Commenting on Manu 8.41, Medhatithi explains sreni as eka-karyapanna (those engaged in the same trade or professions) and as examples cites vanik-karu-kuslda-caturik-adayah (traders, artisans, money-lenders, charioters etc.). Kulluka, in the same context, explains sreni as vanikadi (traders etc.).
It is evident, however, that even if Manu had used gana in 1.118 in the sense as understood by Medhatithi, there was hardly any difference between gana and sreni, and that the terms indicated unions or guilds of craftsmen or merchants.
The words sreni and nigama have been used in the epics, like gana and sreni of Manu, in a broad sense. The head of each sreni was called a sreni-mukhya, and apparently they enjoyed some status. It is, however, likely that due to the policy advocated by the Mbh (12.138.63) as explained above, a division was deliberately created among various unions or guilds, and different guilds were given different names as mentioned by Yajnavalkya, Katyayana and others.
Thus instead of several srenis, there arose, pugas, vratas, ganas, etc. which would have had the effect of destroying the cohesion of the sreni-mukhyas, and thereby lower their status and weaken them.
The Mbh (12.37.14), however, declares- ‘There can be no penance for one who has given up the, duty of his caste, sreni, locality, and family’. The dharma of jati etc. here has a wide connotation.

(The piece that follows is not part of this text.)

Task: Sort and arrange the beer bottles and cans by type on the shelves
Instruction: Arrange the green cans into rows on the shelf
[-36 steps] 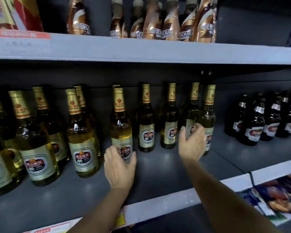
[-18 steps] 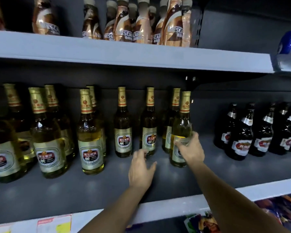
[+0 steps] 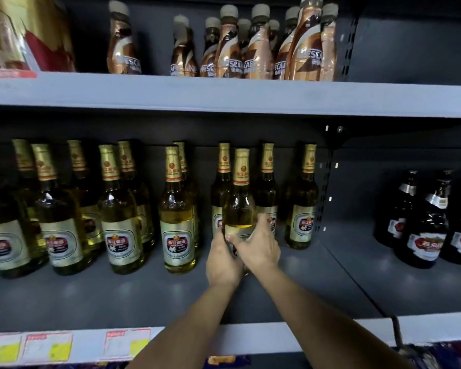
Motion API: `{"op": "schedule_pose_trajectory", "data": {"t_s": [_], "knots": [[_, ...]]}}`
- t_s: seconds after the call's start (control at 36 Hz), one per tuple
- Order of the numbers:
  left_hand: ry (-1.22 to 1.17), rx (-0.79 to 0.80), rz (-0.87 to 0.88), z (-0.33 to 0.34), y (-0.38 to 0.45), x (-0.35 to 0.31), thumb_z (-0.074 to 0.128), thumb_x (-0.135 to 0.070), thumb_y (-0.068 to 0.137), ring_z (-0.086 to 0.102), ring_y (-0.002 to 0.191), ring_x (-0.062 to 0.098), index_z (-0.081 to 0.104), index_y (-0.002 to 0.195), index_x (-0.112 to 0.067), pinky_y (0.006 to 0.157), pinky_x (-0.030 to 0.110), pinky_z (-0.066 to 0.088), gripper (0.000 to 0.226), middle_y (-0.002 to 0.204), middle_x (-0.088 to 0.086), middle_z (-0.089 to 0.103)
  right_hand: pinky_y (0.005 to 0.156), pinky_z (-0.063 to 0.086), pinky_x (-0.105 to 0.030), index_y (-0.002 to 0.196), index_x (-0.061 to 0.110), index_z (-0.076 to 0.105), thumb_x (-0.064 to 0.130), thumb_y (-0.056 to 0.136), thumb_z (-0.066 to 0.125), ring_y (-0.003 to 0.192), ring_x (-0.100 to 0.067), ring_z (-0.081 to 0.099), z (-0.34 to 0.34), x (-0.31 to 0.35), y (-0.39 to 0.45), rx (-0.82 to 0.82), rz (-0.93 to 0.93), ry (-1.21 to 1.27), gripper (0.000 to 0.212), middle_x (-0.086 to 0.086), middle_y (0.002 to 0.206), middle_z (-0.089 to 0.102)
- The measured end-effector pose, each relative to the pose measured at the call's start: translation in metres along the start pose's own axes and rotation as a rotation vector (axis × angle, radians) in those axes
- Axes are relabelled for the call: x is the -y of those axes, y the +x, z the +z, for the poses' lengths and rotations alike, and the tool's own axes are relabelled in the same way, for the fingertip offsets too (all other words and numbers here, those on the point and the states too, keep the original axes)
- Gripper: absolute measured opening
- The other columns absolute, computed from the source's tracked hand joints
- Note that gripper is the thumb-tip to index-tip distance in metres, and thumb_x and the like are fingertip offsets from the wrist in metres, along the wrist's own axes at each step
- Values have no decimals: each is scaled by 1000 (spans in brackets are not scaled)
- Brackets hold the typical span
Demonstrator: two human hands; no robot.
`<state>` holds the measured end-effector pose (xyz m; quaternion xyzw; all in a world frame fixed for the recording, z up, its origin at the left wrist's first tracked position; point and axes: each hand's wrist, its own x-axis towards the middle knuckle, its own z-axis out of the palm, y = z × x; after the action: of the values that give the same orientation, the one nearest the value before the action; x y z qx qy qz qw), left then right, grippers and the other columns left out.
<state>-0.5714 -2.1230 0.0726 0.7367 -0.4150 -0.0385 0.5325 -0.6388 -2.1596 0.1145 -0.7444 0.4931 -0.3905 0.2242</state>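
Arms reach in from the bottom edge, both hands meeting on one bottle [image 3: 240, 206] at the middle of the shelf [image 3: 144, 296]. Left hand [image 3: 222, 263] wraps the lower body from the left side, fingers curled round the glass. Right hand [image 3: 258, 246] clamps from the right, thumb across the front over the label, fingers round the far side. Both grips are closed firmly on that bottle! It stands upright, pale beer inside, gold foil on the neck; whether its base touches the shelf I cannot tell, the hands cover it.

Along the shelf's front edge, at the left, price tags [image 3: 48, 347] in red and yellow.

Left of the held bottle, a front bottle [image 3: 178, 225] stands alone, just beside it, and further left more gold-necked bottles [image 3: 117, 222] run in rows to the left edge. Right behind the hands, three of the same kind stand along the back: one [image 3: 223, 169] partly hidden, one [image 3: 267, 177] close behind the right hand, and one [image 3: 302, 209] near the upright divider.

Past that divider, well apart at the right edge, dark bottles [image 3: 429, 225] with red labels and silver necks cluster together.

Up top, on the upper shelf [image 3: 224, 97], brown coffee bottles [image 3: 256, 49] crowd the middle, and a red and gold pack [image 3: 24, 33] sits in the left corner.
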Motion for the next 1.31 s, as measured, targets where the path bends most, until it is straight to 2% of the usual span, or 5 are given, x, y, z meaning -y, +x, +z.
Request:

Manu says (8.41)- ‘The king should establish law [dharma] after ascertaining the customs [dharma] of caste, janapada (country), sreni and kula [family], Adhivasa of Mbh (12.37.14) which we have rendered as ‘locality’ seems to stand for janapada of Manu. Gautama (11.21) says- ‘Cultivators, traders, herdsmen, money-lenders and artisans have authority to lay down regulations for their respective classes’.
Yajnavalkya (1.30) and Narada (1.7) state that law-suits may be decided by village-councils (kulani) guilds (sreni), assemblies (puga in Yajnavalkya and gana in Narada), the judges appointed by the king and by the king himself, in succeeding scale of superiority.
According to Brhaspati, ‘the heads of kula (families), sreni (guilds), ganas and the inhabitants of towns (pura) and forts (durga) may pronounce the two punishments of reprimand and condemnation against wrong-doers and may also excommunicate them, and the punishment and favours declared by them according to rules should be approved by the king, since such power is regarded by the sages as delegated, to them’.
Elsewhere Brhaspati states ‘that the kulas, srenis and ganas that are well-known to the king may decide the disputes of litigants except those that fall under sahasa (crime involving force) and that it was only the king who could carry out the order for fines or corporal punishments, i.e. the arbitration courts could only decide disputes not involving sahasa and they had no power to execute their decrees about fines and corporal punishments, but that their decisions had to be filed with the king, who, if he did not disapprove of them, put them into execution’.
Brhaspati further states that ‘in disputes among husbandmen, craftsmen (carpenters and the like), artisans (like painters), money- tenders, guilds, dancers, sectarians (like Pasupatas) and criminal tribes the decision should be made with the help of those who understand that conventions made by them and their usages’.
Whether these regulations had the force of law in the epic age may be questioned. But the statement in the Mbh (12.37.14) illustrates the rigour of sreni-dharma of that age, which taken together with Gautama (11.21) and Manu (8.41) positively indicate the mandatory nature of the customs obtaining in a guild. The traditions established in the epic age shall have been accepted as customary law by later Dharmasastra writers.